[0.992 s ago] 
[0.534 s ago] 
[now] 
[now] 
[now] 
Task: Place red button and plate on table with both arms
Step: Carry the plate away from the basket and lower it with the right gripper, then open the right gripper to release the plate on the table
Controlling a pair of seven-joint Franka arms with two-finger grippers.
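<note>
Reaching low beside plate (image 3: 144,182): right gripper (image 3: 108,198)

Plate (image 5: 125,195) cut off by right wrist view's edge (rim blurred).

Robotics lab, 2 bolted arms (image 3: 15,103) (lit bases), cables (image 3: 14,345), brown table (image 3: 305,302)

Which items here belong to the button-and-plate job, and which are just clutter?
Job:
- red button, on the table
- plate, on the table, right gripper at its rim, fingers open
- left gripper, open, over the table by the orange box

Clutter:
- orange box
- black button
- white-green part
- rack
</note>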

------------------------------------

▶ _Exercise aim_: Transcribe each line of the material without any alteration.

▶ _Written answer_:
[0.992 s ago] 
[0.534 s ago] 
[now] 
[now] 
[now] 
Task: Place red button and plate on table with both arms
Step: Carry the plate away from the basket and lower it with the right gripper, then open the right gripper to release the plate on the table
Controlling a pair of seven-joint Franka arms with two-finger grippers.
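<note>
Reaching low beside plate (image 3: 144,182): right gripper (image 3: 108,198)

Plate (image 5: 125,195) cut off by right wrist view's edge (rim blurred).

Robotics lab, 2 bolted arms (image 3: 15,103) (lit bases), cables (image 3: 14,345), brown table (image 3: 305,302)

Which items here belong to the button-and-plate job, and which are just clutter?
Job:
- red button, on the table
- plate, on the table, right gripper at its rim, fingers open
- left gripper, open, over the table by the orange box

Clutter:
- orange box
- black button
- white-green part
- rack
</note>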

The exercise asks for nothing more.